RA: With a current client I am working with, one of the largest banks in the U.K., we have 50 people. But these 50 people don’t start immediately or work at the same time. There are people who come in at the start of the process, interviewing, looking at documentation, looking at the current controls and how the current controls work. Obviously, we check the auditor’s report and what evidence the auditors provided in terms of specific controls failing if that’s the case. And then we have some technical teams looking at infrastructure and applications to get a good view of how the whole DevOps pipeline and the application environment works. There are different stages, basically. But from an open source perspective, we’ve got our own bespoke processes and guidelines and templates so software development teams can address the shortcomings of their governance and code, code quality, code security and the rest of it, basically to ensure end to end compliance.

CF: What kind of skills do the people on your team require?

RA: People with risk security background, people with programming background, security architects and app sec cloud engineers. Also, consultants and advisory teams provide high-level views and reports. For instance, one of the things we do is provide monthly reports back to the top technical risk committee. These are people on the senior management team and don’t have a great deal of understanding of technical terms. In order to update them on the risk management strategy, you need auditors, people with experience in quality engineering and quality assurance.

CF: Besides the core applications and infrastructure, do you assess client devices and IoT endpoints?

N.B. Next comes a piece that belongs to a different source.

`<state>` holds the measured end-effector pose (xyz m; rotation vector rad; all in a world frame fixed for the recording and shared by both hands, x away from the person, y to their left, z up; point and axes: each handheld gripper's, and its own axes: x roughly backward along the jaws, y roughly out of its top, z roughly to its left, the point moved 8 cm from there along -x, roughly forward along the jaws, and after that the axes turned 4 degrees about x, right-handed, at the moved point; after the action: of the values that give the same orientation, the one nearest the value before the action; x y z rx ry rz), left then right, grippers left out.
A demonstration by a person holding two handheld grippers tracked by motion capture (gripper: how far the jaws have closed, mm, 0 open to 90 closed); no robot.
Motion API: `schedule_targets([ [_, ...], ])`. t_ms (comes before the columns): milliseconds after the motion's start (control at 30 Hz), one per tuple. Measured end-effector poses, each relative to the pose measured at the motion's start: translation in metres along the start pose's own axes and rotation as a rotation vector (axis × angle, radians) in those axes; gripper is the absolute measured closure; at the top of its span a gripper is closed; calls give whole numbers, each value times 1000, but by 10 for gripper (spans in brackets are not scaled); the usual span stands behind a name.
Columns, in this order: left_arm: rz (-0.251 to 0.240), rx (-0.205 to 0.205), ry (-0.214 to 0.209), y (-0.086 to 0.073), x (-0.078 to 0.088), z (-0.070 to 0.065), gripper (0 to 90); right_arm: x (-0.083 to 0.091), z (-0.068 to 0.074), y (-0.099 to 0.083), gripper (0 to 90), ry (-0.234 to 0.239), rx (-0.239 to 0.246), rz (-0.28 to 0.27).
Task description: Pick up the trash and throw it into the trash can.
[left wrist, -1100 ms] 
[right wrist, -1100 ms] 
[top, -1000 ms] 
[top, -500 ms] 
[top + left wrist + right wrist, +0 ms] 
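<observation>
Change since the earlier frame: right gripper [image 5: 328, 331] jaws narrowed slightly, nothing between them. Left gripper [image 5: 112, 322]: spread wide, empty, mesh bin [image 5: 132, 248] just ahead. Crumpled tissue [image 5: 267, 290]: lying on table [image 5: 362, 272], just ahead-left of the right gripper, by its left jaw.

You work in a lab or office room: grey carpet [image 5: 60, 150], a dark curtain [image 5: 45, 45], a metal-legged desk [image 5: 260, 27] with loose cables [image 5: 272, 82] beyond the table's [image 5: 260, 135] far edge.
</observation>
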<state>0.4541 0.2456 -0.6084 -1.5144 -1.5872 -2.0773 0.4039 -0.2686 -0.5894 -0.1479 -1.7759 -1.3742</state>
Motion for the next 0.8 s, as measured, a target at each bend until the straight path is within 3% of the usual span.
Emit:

RA: We look at all aspects whether it’s the endpoints, the network or data center infrastructure. The thing with open source is it touches basically everywhere. So we’ve got people and a number of activities in order to put the whole governance framework together for them.

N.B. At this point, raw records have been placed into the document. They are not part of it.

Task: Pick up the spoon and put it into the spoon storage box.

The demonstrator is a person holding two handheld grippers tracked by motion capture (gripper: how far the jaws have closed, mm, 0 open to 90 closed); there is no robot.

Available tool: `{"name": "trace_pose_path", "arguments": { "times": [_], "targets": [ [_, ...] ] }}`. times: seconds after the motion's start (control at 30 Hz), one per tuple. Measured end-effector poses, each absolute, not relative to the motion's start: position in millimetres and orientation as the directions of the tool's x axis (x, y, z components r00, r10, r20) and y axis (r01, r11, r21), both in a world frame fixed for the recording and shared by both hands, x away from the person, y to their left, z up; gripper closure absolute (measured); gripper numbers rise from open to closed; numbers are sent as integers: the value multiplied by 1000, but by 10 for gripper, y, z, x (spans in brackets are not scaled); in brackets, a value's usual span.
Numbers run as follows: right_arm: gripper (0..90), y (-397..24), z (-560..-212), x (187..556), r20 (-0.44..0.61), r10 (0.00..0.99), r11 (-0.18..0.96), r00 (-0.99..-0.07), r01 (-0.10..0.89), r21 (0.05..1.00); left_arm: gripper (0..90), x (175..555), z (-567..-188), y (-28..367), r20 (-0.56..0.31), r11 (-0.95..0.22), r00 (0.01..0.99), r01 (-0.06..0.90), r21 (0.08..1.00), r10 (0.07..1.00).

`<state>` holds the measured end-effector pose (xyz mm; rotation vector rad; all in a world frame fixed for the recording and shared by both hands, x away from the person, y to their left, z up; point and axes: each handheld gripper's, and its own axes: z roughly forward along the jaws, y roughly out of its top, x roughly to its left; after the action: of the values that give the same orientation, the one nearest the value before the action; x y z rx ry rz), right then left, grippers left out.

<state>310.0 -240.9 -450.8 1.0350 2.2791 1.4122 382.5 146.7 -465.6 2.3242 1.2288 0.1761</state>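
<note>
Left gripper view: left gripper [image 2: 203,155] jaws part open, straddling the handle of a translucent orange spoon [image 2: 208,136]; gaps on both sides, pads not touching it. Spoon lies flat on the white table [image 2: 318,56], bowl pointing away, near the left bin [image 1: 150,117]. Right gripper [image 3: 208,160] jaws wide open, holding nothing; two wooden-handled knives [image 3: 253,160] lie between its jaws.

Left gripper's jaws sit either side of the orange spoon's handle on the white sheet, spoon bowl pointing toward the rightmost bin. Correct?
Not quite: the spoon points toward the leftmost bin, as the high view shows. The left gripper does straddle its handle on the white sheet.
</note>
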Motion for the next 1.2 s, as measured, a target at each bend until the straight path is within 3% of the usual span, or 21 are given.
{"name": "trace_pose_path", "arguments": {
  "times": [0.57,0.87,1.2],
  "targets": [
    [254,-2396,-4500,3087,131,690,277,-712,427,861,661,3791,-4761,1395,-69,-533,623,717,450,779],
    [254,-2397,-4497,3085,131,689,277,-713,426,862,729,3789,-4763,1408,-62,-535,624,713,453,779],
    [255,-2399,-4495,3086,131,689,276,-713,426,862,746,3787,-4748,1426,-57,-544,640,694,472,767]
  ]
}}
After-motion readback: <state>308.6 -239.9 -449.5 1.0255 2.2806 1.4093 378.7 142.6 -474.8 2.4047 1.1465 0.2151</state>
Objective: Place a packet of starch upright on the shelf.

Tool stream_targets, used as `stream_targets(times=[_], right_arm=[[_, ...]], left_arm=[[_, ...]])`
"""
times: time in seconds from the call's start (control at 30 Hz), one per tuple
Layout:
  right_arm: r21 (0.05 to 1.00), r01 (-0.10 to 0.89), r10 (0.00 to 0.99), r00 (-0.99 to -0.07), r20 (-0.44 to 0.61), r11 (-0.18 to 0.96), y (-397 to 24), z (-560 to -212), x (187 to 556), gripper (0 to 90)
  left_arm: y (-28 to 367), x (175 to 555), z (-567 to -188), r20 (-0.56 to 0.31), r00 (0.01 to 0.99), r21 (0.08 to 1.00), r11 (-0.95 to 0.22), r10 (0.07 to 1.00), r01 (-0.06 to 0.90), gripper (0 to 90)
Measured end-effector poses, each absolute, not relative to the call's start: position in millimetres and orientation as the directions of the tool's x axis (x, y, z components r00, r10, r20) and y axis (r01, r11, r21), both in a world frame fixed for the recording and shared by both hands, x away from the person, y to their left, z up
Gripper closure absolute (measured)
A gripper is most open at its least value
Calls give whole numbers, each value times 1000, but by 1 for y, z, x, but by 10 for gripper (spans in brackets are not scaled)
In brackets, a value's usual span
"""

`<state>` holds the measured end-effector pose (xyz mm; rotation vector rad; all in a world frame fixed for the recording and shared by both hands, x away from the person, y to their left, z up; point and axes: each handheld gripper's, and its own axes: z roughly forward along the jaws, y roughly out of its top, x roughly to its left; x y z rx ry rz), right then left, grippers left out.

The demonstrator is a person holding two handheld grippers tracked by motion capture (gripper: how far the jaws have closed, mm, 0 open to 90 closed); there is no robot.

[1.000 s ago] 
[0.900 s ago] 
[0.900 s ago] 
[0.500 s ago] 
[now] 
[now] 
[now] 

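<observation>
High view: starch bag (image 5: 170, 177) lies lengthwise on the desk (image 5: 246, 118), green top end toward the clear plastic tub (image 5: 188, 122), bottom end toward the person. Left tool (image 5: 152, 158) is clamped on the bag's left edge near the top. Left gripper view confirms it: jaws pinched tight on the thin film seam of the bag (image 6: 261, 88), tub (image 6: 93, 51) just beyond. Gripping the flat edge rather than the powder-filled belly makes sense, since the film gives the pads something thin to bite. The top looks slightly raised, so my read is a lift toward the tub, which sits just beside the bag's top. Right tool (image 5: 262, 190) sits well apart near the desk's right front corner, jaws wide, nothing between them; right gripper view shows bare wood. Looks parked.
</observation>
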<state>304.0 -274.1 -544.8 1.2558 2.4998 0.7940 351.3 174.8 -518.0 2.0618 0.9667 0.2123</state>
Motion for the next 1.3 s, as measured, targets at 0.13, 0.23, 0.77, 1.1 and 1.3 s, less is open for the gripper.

CF: It that sounds like this is something anybody undergoing this transformation project should be doing. And I should be doing it before they do anything else. Do you find they tend to be coming into these things midway into the game or after they’ve gone through it? Or are they taking this as a first step?

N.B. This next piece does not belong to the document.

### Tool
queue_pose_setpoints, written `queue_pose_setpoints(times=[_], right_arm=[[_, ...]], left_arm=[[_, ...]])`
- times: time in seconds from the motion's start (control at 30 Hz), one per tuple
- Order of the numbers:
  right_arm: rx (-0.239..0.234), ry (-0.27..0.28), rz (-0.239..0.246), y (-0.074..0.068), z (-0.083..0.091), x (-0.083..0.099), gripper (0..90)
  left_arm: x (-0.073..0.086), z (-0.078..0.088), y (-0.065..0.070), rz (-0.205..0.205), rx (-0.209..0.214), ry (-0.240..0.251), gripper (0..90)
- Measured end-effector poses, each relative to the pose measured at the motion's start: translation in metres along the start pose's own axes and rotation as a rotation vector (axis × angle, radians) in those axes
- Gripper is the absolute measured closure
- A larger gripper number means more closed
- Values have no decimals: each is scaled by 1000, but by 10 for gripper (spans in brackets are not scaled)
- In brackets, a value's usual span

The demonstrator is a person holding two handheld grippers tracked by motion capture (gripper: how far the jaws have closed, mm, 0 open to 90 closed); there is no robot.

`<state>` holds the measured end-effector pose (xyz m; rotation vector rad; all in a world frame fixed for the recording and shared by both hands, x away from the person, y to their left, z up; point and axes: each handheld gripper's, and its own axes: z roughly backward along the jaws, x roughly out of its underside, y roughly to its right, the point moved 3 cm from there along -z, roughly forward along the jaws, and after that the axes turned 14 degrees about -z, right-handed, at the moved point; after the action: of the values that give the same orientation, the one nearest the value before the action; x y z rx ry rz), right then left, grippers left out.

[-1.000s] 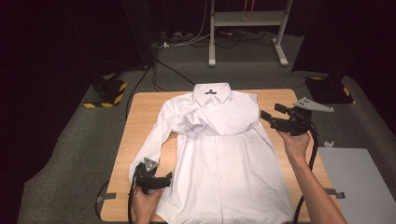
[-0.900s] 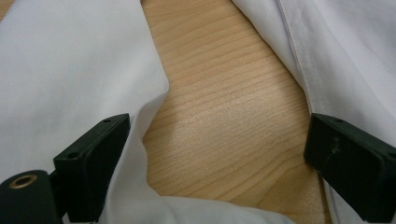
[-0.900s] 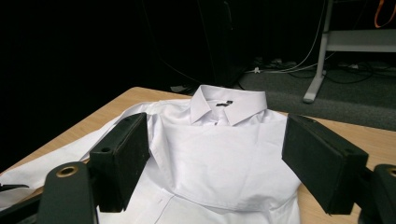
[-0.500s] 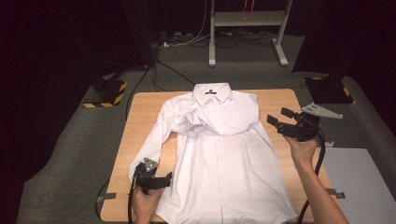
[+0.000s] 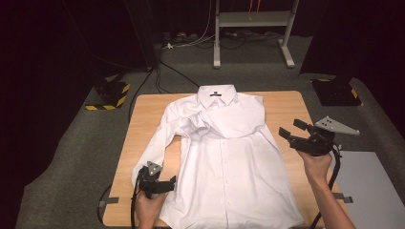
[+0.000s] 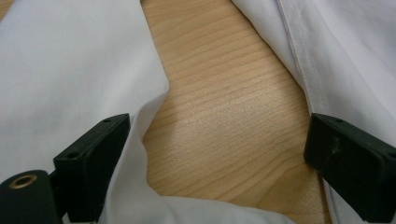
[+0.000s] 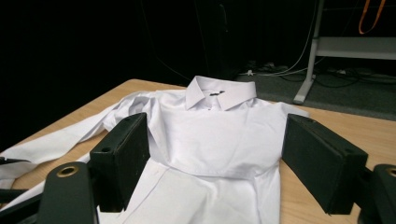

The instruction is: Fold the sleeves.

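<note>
A white shirt [image 5: 229, 167] is laid flat on the wooden surface [image 5: 143, 124], with a gripper held at each side of it.

The shirt is spread face up with its collar [image 5: 217, 95] at the far edge, and one sleeve [image 5: 224, 125] is folded across the chest. The left gripper [image 5: 165, 183] is held low at the near left corner, beside the cuff of the other sleeve [image 5: 160, 143]; its jaws are seen wide apart, with bare wood and white cloth edges between them and nothing clamped. The right gripper [image 5: 292, 130] is held above the surface at the shirt's right edge, pointed toward the shirt; its jaws are spread wide and nothing is held in them.
</note>
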<state>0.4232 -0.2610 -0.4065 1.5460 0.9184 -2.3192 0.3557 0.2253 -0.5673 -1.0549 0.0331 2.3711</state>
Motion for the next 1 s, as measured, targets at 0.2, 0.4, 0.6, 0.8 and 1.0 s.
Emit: queue_pose_setpoints(times=[0.2, 0.4, 0.6, 0.8, 1.0], right_arm=[[9, 7, -19, 7, 10, 12, 233], [17, 10, -24, 10, 17, 19, 232], [33, 5, -20, 13, 22, 29, 232], [42, -4, -39, 19, 24, 42, 232], [61, -19, -43, 22, 24, 54, 232]], left_arm=[[0, 0, 0, 0, 0, 0, 83], [0, 0, 0, 0, 0, 0, 84], [0, 0, 0, 1, 1, 0, 84], [0, 0, 0, 1, 1, 0, 84], [0, 0, 0, 3, 2, 1, 84]])
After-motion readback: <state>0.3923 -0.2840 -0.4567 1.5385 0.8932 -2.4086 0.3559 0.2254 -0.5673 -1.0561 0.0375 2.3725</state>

RA: It’s really interesting to see because they start thinking about their transformation journey at quite a high level. Unfortunately, they’re not approaching it today with their eyes wide open and seeking the right consultation at the right time. You have to start with the basics of what has to be done from a governance and compliance perspective at the top, and then going down into infosec management and infrastructure. The problem is they underestimate open source and its vitality and therefore, they underestimate open source risk and security. You can’t just insert security at the end of the process; you need to think of risk and security from the start of the process.